Only the lines from the one with "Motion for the" through the end of the material, both ends included, should be retyped exactly.
= = =
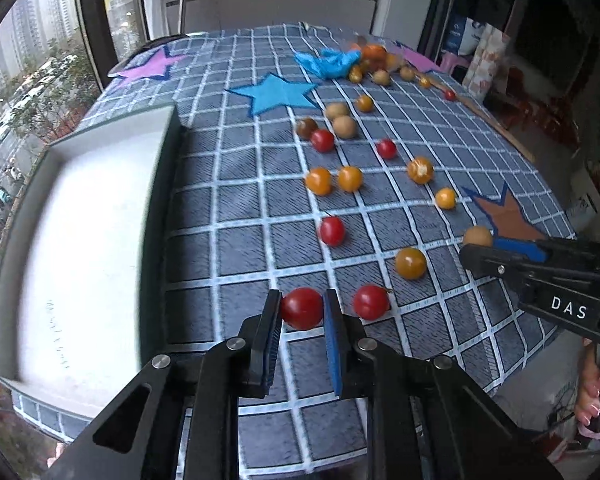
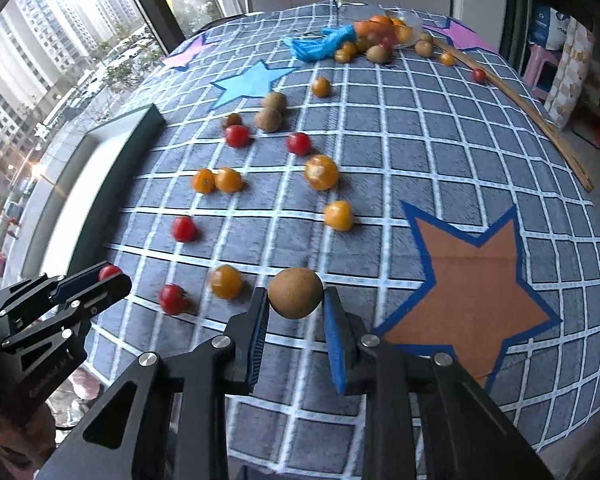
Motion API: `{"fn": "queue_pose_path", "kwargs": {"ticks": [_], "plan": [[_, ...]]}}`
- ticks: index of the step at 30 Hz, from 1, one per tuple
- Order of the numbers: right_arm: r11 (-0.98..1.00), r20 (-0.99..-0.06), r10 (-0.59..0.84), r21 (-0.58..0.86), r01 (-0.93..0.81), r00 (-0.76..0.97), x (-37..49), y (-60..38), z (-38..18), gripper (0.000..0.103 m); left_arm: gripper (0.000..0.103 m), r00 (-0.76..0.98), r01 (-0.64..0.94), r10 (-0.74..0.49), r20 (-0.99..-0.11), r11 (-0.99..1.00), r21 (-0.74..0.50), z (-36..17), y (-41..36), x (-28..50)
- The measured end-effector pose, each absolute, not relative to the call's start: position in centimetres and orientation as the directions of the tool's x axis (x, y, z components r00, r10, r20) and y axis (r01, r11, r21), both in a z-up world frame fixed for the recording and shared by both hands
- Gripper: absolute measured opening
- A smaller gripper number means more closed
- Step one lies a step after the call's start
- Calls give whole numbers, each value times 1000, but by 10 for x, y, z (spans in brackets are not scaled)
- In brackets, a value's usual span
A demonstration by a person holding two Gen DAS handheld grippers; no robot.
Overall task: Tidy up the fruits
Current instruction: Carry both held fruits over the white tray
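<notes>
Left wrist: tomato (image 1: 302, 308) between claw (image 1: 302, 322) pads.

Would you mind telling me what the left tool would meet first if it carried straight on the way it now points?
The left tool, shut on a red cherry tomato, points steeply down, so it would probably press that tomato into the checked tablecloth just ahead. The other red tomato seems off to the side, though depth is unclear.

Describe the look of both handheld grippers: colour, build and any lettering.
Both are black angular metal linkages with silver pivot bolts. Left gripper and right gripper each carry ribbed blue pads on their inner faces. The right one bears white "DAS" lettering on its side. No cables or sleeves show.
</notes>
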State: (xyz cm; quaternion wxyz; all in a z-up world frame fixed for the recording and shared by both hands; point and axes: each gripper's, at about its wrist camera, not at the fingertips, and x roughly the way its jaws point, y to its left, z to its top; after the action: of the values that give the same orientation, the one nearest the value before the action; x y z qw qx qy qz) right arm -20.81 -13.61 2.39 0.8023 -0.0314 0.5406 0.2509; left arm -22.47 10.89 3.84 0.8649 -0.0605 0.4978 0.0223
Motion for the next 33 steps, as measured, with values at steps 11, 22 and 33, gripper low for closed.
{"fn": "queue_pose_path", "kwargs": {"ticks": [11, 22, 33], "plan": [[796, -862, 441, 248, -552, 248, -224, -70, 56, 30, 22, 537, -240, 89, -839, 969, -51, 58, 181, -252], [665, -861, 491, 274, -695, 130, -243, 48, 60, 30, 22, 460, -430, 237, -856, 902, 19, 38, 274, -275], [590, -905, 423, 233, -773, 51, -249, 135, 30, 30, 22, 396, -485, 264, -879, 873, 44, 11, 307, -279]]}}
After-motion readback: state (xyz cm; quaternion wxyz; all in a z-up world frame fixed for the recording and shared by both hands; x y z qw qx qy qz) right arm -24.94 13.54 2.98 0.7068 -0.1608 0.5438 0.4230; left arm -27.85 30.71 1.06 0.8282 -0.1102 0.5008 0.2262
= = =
> **RESULT BELOW**
Motion for the next 33 steps, as measured, with values at steps 11, 22 and 33, gripper low for closed.
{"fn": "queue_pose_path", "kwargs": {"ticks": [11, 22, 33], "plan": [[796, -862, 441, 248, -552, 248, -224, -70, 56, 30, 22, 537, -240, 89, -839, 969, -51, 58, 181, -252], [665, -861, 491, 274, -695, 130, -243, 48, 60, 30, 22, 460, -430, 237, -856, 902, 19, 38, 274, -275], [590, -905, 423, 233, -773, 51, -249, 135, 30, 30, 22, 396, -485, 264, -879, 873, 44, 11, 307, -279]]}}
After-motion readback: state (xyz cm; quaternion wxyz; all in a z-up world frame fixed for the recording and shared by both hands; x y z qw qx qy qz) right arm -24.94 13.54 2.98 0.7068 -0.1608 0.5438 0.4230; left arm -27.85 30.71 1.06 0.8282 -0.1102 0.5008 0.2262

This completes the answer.